Please reproduce, exactly as given, the lines running from the start of the data to the line containing "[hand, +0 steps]", inclusive, and omit the pictures.

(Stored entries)
*** Begin section ***

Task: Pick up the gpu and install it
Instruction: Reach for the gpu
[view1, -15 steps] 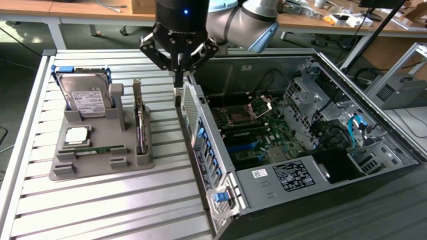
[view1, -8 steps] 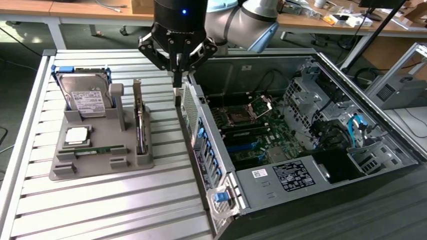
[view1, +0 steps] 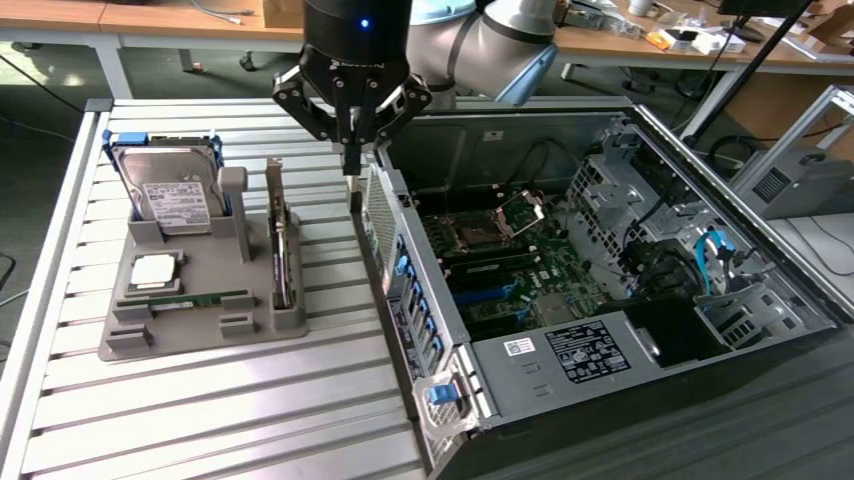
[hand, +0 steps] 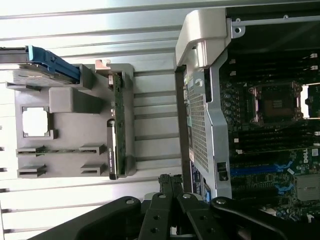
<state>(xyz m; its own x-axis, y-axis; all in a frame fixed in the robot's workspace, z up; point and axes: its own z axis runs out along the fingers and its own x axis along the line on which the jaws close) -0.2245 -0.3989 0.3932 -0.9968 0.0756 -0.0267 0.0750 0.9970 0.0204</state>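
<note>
my pincer is closed, fingertips pressed together with nothing between them. in the exterior view it hangs above the strip of slatted table between the grey holder and the back edge of the open computer case, close to the case's perforated rear wall.

the gpu is apart from me, in the holder. it stands on its long edge in the slot on the side of the holder nearest the case, not lying flat. its long axis runs from the far end of the holder to the near end in the exterior view, roughly parallel to the case's rear wall. a pale metal strip rises at its far end, the end toward the hard drive.

from my wrist i see the gpu edge-on, a thin green and black line along the holder's edge, with my closed tips off past one end of it, nearer the case.

the memory stick lies across the holder beside the card.
</note>
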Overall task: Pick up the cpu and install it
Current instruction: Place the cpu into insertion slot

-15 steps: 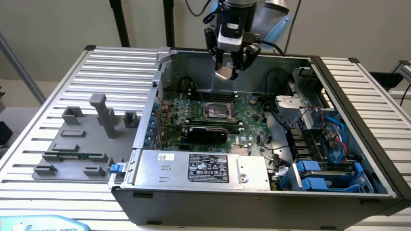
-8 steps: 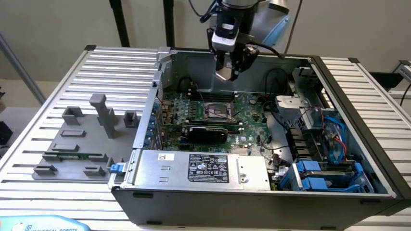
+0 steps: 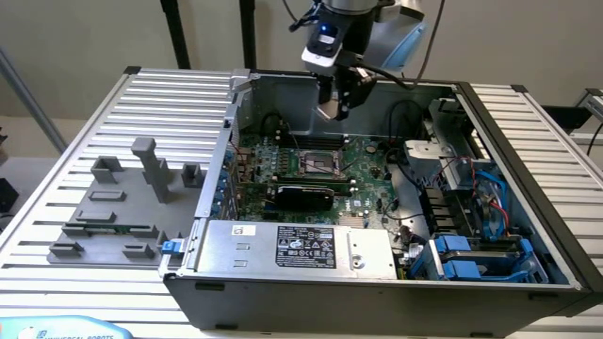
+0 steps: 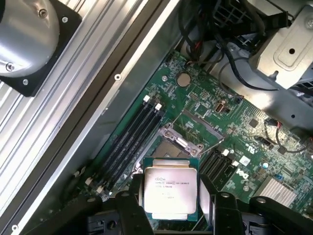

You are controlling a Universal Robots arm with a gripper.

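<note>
– Looking down on a ribbed aluminium table (image 3: 141, 92), with a pale wall (image 3: 75, 35) behind it and black poles (image 3: 172, 28) at the back. What's sitting on it?
– A computer case (image 3: 377, 300) with its side off. Beside it, toward the exterior view's left, there's a plate of grey fixture blocks (image 3: 141, 183).
– And the arm (image 3: 396, 35)?
– It's over the case, near the rear wall. The gripper (image 3: 332, 107) hangs above the motherboard (image 3: 368, 166), well clear of the socket (image 3: 315, 164).
– From out here I catch a pale glint between the fingers, nothing sharper.
– The wrist view settles it: that's the cpu (image 4: 170, 190), silver top up, lettering printed on it, green rim showing. Black fingers (image 4: 131, 208) press its two opposite sides, the jaws spread to the chip's width and clamped on it.
– What else shows up close?
– Memory slots (image 4: 129, 134) running alongside the socket frame, and a coin battery (image 4: 183, 79) farther along the board.
– The outside view adds the power supply (image 3: 301, 247) at the case front, and blue drive caddies (image 3: 471, 258) toward the exterior view's right.
</note>
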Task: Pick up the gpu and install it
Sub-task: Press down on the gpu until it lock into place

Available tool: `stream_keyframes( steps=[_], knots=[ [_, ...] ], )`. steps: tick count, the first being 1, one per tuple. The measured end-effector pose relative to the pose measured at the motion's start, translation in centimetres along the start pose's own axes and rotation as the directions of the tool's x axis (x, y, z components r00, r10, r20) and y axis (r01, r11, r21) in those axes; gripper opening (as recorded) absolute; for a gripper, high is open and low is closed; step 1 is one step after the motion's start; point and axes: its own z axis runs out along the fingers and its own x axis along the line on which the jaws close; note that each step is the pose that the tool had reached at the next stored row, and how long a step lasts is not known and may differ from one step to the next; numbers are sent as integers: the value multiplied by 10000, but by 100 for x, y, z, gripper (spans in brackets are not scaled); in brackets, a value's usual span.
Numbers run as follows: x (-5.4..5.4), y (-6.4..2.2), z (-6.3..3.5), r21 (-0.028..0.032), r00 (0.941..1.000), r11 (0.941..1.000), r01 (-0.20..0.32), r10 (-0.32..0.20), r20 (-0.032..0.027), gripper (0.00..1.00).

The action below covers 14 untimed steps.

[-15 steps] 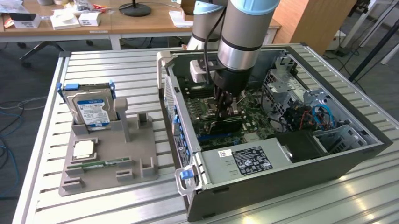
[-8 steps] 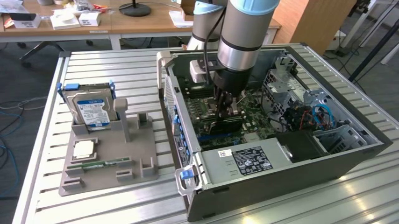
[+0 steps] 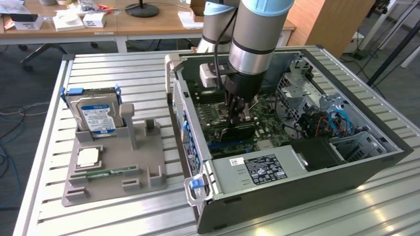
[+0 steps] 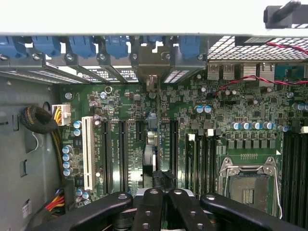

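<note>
Work surface: slatted aluminium table (image 3: 367, 206), bright glare patches on the near slats. Behind it, wooden desk (image 3: 131, 22) with small white boxes (image 3: 78, 20) and a black round lamp base (image 3: 142, 10). Dark carpeted floor (image 3: 26, 83); blue cable (image 3: 10, 132) trailing at the exterior view's left. Wooden panel (image 3: 331, 22) at rear.

Slatted table (image 3: 98, 216): computer case (image 3: 341, 169), grey holder (image 3: 115, 169)

I see printed labels on the hard drive (image 3: 98, 117) and the power supply (image 3: 262, 168), but nothing I can read.
</note>
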Motion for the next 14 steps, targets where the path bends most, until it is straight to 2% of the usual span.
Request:
stream_keyframes(
  steps=[10,14],
  knots=[
    [-2,1,16,8,10000,10000,0,0,19,10],
    [0,2,11,1,10000,10000,-1,1,5,10]
  ],
)
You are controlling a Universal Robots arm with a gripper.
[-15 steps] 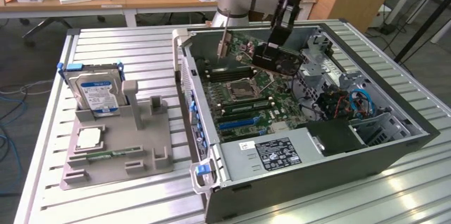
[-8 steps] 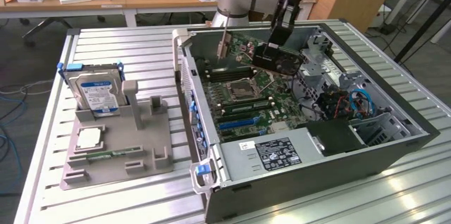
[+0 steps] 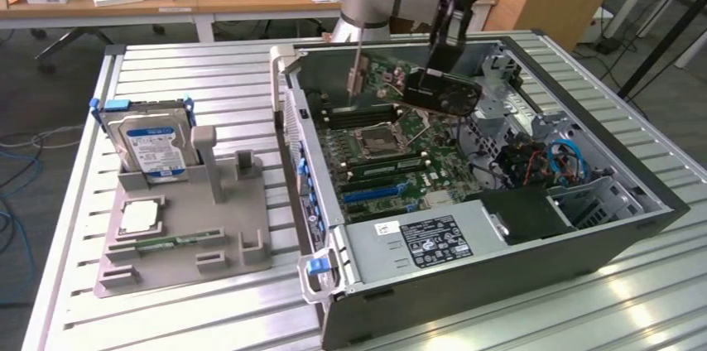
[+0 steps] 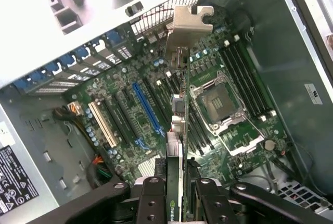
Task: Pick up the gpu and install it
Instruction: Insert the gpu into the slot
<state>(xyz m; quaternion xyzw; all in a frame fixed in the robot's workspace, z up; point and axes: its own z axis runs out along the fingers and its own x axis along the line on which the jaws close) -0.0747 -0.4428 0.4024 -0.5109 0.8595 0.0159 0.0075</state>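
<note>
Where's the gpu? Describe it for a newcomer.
Look at the open computer case on the slatted table. Above its motherboard, the tool grips the gpu: a dark card on edge with a pale metal bracket, the only part held in mid-air.

Open computer case (image 3: pixel 497 301), motherboard (image 3: pixel 433 170), hard drive (image 3: pixel 152 148) in grey holder (image 3: pixel 210 239)

Open-topped case (image 3: pixel 486 301): gpu (image 3: pixel 442 93) hangs clear above the motherboard (image 3: pixel 382 152); blue cables (image 3: pixel 564 156) and power supply (image 3: pixel 436 239) crowd its edges.
</note>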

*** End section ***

§ **TASK RESPONSE**:
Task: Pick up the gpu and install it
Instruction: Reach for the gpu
[view1, -15 steps] 
[view1, -8 steps] 
[view1, +0 steps] 
[hand, +0 steps] 

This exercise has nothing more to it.